# Task directions:
Your answer must match the material exactly, line for line.

# Source material:
=== Section Start ===

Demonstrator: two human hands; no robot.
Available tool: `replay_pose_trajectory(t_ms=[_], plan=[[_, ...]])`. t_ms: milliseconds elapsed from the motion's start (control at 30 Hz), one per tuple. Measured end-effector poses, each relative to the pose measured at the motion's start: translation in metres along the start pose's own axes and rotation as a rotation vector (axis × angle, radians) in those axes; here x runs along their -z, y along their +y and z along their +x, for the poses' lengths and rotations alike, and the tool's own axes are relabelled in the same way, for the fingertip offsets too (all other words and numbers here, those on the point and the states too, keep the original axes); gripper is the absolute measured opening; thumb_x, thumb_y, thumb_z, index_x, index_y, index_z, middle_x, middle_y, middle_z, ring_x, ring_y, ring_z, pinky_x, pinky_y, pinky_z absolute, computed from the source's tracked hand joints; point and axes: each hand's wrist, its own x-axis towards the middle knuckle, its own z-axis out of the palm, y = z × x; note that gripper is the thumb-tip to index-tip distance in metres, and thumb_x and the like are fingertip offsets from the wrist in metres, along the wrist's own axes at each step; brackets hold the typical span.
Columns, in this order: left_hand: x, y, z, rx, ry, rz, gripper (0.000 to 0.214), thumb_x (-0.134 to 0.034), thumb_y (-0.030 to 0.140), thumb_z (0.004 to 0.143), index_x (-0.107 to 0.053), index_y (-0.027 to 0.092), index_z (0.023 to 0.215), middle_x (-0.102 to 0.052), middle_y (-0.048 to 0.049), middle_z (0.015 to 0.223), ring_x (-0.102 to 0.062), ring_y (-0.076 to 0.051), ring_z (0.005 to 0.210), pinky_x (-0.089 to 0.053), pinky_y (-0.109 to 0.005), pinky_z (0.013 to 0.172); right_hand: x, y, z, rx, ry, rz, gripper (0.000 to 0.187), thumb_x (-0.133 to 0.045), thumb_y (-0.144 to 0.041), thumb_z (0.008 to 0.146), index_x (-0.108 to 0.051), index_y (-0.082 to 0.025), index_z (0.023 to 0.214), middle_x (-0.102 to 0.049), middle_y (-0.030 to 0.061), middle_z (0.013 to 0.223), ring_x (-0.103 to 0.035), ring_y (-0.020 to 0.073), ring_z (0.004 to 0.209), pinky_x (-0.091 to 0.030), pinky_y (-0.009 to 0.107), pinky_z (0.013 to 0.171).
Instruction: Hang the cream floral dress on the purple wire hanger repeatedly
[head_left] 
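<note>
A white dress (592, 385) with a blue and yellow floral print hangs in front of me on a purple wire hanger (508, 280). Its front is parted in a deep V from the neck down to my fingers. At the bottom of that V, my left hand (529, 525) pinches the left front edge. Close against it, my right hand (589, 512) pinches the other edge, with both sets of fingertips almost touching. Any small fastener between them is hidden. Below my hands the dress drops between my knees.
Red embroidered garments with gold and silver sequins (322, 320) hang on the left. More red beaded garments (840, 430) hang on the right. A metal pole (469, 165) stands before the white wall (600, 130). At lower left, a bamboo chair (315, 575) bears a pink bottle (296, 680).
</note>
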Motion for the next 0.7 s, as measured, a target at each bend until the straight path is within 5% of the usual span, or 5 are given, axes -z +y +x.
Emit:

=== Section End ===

# Result:
Demonstrator: two human hands; no robot.
Available tool: `replay_pose_trajectory(t_ms=[_], plan=[[_, ...]])`. t_ms: milliseconds elapsed from the motion's start (control at 30 Hz), one per tuple. Measured end-effector poses, each relative to the pose measured at the motion's start: translation in metres along the start pose's own axes and rotation as a rotation vector (axis × angle, radians) in those axes; here x runs along their -z, y along their +y and z along their +x, for the poses' lengths and rotations alike, and the tool's own axes are relabelled in the same way, for the fingertip offsets too (all other words and numbers here, those on the point and the states too, keep the original axes); gripper is the absolute measured opening; thumb_x, thumb_y, thumb_z, index_x, index_y, index_z, middle_x, middle_y, middle_z, ring_x, ring_y, ring_z, pinky_x, pinky_y, pinky_z absolute, computed from the source's tracked hand joints; point and axes: each hand's wrist, its own x-axis towards the middle knuckle, its own z-axis out of the palm, y = z × x; note that gripper is the thumb-tip to index-tip distance in metres, and thumb_x and the like are fingertip offsets from the wrist in metres, along the wrist's own axes at each step; brackets hold the typical span.
Columns, in this order: left_hand: x, y, z, rx, ry, rz, gripper (0.000 to 0.214), thumb_x (-0.134 to 0.034), thumb_y (-0.030 to 0.140), thumb_z (0.004 to 0.143), index_x (-0.107 to 0.053), index_y (-0.027 to 0.092), index_z (0.023 to 0.215), middle_x (-0.102 to 0.052), middle_y (-0.048 to 0.049), middle_z (0.015 to 0.223), ring_x (-0.102 to 0.062), ring_y (-0.076 to 0.051), ring_z (0.005 to 0.210), pinky_x (-0.089 to 0.053), pinky_y (-0.109 to 0.005), pinky_z (0.013 to 0.172); right_hand: x, y, z, rx, ry, rz, gripper (0.000 to 0.187), thumb_x (-0.133 to 0.045), thumb_y (-0.144 to 0.041), thumb_z (0.008 to 0.146), index_x (-0.108 to 0.051), index_y (-0.082 to 0.025), index_z (0.023 to 0.214), middle_x (-0.102 to 0.049), middle_y (-0.030 to 0.061), middle_z (0.013 to 0.223), ring_x (-0.103 to 0.035), ring_y (-0.020 to 0.073), ring_z (0.004 to 0.209), pinky_x (-0.091 to 0.030), pinky_y (-0.009 to 0.107), pinky_z (0.013 to 0.171).
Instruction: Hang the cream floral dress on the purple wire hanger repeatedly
[head_left] 
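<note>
A white dress (592, 385) with a blue and yellow floral print hangs in front of me on a purple wire hanger (508, 280). Its front is parted in a deep V from the neck down to my fingers. At the bottom of that V, my left hand (529, 525) pinches the left front edge. Close against it, my right hand (589, 512) pinches the other edge, with both sets of fingertips almost touching. Any small fastener between them is hidden. Below my hands the dress drops between my knees.
Red embroidered garments with gold and silver sequins (322, 320) hang on the left. More red beaded garments (840, 430) hang on the right. A metal pole (469, 165) stands before the white wall (600, 130). At lower left, a bamboo chair (315, 575) bears a pink bottle (296, 680).
</note>
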Motion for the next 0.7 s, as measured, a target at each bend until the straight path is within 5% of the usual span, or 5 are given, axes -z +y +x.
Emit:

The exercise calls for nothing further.